▶ [Exercise description]
Reproduce the entries shown below only from the line with "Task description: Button" down to the line with "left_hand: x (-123", keeping both end lines and copying each one exactly.

(Data extracted from a collection)
════════════════════

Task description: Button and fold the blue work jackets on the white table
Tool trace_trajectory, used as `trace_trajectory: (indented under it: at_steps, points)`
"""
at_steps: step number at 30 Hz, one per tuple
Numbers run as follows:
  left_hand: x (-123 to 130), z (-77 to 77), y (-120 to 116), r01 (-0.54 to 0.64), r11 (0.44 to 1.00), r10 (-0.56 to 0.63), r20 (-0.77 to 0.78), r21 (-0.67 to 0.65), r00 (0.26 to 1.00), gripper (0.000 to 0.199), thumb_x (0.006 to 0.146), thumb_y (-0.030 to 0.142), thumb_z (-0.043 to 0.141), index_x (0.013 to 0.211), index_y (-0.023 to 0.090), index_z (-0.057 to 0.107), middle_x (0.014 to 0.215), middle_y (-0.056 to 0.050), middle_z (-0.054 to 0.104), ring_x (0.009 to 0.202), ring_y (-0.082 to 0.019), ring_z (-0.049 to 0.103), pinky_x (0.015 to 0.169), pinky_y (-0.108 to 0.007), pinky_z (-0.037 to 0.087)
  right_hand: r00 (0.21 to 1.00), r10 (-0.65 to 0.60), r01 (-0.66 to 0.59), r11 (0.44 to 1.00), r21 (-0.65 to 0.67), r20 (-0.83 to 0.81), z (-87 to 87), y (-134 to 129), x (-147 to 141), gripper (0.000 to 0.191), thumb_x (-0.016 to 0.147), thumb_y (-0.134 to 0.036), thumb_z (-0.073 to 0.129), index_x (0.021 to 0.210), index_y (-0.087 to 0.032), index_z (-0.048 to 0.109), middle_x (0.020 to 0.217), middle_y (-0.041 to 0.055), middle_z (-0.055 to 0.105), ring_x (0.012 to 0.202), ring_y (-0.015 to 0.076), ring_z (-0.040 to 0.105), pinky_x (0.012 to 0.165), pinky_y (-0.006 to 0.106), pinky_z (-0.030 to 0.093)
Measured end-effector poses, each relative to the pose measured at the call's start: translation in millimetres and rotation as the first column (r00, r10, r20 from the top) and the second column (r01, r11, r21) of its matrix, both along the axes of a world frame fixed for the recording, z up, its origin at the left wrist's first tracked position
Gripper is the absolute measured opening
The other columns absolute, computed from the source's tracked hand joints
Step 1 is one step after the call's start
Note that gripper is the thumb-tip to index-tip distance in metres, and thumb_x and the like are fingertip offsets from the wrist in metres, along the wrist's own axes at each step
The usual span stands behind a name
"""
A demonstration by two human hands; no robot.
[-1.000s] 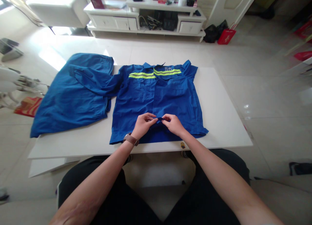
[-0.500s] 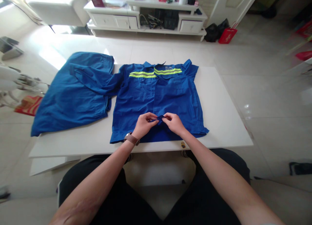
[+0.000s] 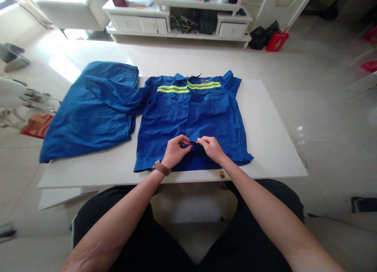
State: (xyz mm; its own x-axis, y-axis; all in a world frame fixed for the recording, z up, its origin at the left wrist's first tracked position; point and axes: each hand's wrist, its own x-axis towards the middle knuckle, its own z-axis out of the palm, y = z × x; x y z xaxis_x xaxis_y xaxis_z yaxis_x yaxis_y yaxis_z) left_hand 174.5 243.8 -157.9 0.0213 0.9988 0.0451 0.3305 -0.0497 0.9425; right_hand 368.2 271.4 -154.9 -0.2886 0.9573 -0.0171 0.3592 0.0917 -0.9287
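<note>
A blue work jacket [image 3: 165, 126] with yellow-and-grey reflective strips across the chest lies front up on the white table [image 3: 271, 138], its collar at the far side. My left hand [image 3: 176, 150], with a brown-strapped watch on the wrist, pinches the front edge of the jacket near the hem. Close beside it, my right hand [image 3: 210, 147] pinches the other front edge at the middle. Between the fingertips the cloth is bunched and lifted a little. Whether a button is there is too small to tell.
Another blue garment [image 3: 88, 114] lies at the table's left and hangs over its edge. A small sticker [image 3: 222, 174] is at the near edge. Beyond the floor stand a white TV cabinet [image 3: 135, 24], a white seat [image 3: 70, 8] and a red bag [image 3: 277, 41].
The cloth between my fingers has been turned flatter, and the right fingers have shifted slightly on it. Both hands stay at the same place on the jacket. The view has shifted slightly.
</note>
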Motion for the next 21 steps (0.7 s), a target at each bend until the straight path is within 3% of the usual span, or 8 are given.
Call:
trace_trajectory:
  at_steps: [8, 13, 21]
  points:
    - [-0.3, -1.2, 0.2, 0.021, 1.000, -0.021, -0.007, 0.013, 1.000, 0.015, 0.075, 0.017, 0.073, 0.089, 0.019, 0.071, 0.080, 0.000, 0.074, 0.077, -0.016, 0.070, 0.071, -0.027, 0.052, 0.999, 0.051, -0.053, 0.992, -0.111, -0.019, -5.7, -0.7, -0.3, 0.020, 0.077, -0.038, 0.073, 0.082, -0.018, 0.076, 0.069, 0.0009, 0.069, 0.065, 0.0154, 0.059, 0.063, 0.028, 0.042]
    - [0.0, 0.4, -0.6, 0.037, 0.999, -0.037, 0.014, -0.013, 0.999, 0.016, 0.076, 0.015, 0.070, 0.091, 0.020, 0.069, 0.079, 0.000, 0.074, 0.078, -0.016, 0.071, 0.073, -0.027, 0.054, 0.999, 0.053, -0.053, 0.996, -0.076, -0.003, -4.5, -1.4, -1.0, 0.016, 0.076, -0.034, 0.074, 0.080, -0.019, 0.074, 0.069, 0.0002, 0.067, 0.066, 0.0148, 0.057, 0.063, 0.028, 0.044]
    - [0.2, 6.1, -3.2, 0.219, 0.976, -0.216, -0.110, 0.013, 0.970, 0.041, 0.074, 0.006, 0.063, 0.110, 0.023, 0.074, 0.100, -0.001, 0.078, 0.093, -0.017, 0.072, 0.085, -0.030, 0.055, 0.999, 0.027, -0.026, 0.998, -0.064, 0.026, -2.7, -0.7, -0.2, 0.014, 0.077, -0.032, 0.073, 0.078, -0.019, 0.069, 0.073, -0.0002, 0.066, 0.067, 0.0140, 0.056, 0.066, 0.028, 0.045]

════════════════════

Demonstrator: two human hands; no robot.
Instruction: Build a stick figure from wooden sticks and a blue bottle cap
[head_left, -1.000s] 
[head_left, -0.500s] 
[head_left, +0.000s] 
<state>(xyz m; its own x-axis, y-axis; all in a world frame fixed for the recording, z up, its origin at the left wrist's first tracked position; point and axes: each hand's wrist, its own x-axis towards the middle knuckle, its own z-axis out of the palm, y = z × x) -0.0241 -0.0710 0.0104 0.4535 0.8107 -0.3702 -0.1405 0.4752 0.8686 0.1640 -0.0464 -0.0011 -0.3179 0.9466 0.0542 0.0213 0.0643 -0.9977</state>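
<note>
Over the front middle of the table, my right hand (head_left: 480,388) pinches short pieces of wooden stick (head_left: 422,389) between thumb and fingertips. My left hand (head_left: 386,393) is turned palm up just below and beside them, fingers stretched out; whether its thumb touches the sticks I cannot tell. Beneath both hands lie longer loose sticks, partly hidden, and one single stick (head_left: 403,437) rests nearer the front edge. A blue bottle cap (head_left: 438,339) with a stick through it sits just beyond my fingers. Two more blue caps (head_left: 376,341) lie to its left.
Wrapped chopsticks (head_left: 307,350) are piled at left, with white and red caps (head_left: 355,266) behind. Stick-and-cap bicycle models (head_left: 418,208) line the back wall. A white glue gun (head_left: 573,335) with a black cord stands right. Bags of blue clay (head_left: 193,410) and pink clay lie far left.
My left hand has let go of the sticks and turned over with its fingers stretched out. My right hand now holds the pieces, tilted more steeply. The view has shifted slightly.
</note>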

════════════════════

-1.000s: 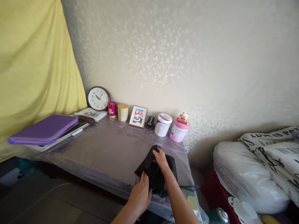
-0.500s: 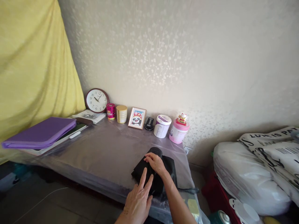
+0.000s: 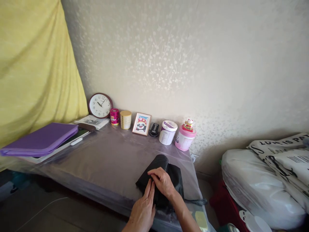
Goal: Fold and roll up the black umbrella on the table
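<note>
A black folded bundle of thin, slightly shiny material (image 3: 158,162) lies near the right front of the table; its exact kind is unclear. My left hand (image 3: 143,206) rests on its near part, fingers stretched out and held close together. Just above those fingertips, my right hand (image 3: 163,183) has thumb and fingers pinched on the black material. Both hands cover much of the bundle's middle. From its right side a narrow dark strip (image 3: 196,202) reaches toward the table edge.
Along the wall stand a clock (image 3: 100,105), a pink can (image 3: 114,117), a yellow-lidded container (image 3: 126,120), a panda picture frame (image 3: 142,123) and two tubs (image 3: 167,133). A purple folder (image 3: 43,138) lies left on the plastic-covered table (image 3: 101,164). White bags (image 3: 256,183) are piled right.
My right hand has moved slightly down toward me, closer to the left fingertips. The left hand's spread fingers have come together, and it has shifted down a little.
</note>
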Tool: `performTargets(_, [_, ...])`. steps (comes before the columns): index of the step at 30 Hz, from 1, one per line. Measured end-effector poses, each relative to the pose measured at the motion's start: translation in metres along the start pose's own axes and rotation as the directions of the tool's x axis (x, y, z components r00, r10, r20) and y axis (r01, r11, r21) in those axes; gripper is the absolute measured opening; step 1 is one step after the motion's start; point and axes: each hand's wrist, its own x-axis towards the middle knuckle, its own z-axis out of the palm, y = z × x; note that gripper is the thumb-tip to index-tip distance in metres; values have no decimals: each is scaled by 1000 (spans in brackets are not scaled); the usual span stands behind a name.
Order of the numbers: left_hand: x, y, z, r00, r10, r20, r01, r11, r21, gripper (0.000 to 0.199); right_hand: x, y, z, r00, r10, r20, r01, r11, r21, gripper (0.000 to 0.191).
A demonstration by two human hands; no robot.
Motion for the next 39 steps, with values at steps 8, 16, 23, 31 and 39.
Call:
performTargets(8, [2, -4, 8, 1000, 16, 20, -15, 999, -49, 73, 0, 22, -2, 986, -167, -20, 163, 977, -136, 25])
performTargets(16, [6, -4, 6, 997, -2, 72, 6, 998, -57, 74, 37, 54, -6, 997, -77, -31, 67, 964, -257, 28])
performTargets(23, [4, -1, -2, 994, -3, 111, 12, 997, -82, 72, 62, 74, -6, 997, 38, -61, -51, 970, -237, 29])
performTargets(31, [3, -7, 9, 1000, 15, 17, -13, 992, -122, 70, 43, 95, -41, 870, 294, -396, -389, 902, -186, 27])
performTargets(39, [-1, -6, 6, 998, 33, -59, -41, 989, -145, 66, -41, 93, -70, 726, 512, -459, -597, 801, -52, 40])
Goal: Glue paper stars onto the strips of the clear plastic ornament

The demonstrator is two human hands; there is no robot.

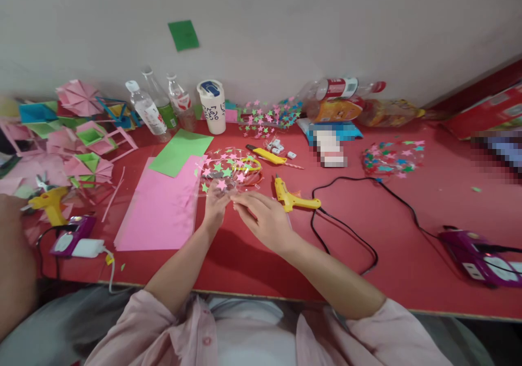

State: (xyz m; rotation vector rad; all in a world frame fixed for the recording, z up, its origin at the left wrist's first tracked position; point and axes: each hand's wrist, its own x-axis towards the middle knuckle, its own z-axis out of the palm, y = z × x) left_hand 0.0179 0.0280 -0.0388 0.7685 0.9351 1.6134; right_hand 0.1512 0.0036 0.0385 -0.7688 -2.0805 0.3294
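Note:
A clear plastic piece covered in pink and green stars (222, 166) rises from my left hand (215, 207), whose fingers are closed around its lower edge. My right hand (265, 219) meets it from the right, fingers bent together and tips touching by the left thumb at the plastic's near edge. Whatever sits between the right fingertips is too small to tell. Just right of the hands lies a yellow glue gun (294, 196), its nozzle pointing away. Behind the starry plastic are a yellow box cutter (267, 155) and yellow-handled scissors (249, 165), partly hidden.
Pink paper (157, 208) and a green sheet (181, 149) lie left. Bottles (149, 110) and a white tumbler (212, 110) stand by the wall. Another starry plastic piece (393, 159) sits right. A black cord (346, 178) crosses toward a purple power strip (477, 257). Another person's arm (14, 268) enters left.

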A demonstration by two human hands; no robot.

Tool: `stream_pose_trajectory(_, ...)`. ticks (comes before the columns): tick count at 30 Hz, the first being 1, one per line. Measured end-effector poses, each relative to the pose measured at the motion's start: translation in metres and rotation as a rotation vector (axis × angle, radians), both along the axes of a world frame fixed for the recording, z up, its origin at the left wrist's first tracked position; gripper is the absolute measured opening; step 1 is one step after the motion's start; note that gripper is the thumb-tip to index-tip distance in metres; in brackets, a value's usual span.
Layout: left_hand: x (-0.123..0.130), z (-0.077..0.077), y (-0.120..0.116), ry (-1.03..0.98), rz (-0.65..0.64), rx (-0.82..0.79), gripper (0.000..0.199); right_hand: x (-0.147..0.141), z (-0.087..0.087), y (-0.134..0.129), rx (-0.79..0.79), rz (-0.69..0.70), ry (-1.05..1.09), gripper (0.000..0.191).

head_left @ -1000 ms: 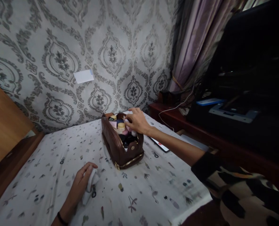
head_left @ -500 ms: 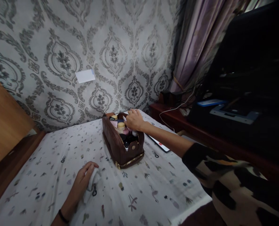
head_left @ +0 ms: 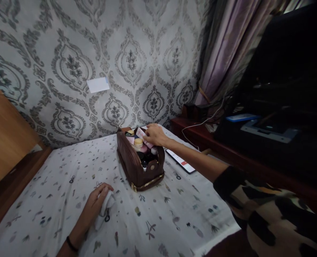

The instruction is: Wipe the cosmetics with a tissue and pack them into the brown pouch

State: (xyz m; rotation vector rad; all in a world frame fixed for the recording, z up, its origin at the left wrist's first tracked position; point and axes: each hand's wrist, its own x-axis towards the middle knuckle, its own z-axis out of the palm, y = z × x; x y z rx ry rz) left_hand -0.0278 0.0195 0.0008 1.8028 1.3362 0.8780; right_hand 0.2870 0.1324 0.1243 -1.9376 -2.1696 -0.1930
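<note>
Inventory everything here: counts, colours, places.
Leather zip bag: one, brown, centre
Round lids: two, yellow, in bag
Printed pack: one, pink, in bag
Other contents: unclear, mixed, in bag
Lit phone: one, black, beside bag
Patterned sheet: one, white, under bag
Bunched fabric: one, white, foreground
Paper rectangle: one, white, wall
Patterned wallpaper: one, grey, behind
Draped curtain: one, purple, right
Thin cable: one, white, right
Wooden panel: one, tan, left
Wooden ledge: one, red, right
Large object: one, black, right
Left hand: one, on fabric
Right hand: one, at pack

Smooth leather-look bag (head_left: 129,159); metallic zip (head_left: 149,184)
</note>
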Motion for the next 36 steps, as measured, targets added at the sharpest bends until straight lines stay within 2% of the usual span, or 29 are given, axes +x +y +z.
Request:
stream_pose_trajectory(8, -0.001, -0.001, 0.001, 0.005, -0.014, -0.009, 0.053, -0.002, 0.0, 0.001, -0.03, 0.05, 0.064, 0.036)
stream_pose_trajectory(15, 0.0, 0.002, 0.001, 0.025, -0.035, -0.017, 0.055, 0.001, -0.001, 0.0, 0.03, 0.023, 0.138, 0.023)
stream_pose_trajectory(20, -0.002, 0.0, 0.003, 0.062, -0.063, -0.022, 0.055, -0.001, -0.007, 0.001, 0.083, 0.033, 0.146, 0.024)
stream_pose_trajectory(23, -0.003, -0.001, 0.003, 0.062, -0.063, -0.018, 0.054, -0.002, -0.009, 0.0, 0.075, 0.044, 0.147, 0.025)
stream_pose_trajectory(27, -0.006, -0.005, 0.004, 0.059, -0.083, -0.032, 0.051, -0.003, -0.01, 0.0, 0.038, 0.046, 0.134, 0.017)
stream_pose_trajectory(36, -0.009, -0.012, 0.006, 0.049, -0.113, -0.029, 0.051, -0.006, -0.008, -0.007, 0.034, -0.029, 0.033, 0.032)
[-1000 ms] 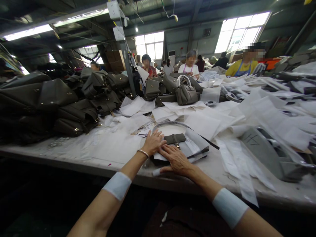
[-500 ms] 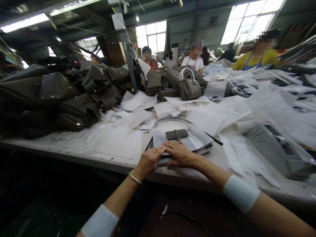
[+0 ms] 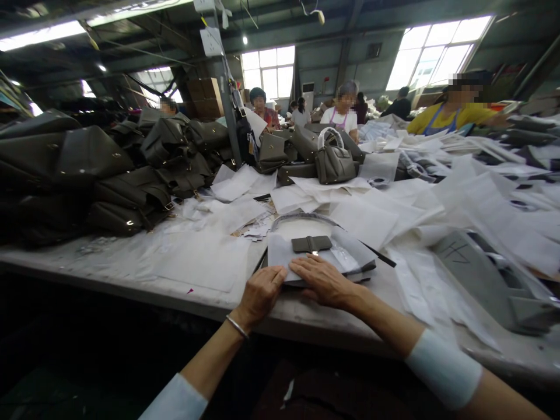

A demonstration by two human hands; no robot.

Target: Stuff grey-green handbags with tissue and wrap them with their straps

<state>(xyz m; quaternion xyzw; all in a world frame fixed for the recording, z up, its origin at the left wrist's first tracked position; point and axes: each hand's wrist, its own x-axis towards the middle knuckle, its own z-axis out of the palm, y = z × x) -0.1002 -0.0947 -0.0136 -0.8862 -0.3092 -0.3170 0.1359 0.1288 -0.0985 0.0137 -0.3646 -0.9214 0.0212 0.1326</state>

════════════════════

▶ [Task output]
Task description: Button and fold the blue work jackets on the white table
Tool trace_trajectory, used as `trace_trajectory: (indented under it: at_steps, points)`
"""
at_steps: step number at 30 Hz, one per tuple
Numbers run as follows:
  left_hand: x (-123 to 130), z (-77 to 77), y (-120 to 116), r01 (-0.54 to 0.64), r11 (0.44 to 1.00), r10 (-0.56 to 0.63), r20 (-0.77 to 0.78), r21 (-0.67 to 0.65), r00 (0.26 to 1.00), gripper (0.000 to 0.199), thumb_x (0.006 to 0.146), thumb_y (-0.030 to 0.142), thumb_z (-0.043 to 0.141), index_x (0.013 to 0.211), index_y (-0.023 to 0.090), index_z (-0.057 to 0.107), middle_x (0.014 to 0.215), middle_y (-0.056 to 0.050), middle_z (-0.054 to 0.104), ring_x (0.009 to 0.202), ring_y (-0.082 to 0.019), ring_z (-0.049 to 0.103), pinky_x (0.015 to 0.169), pinky_y (-0.108 to 0.007), pinky_z (-0.037 to 0.087)

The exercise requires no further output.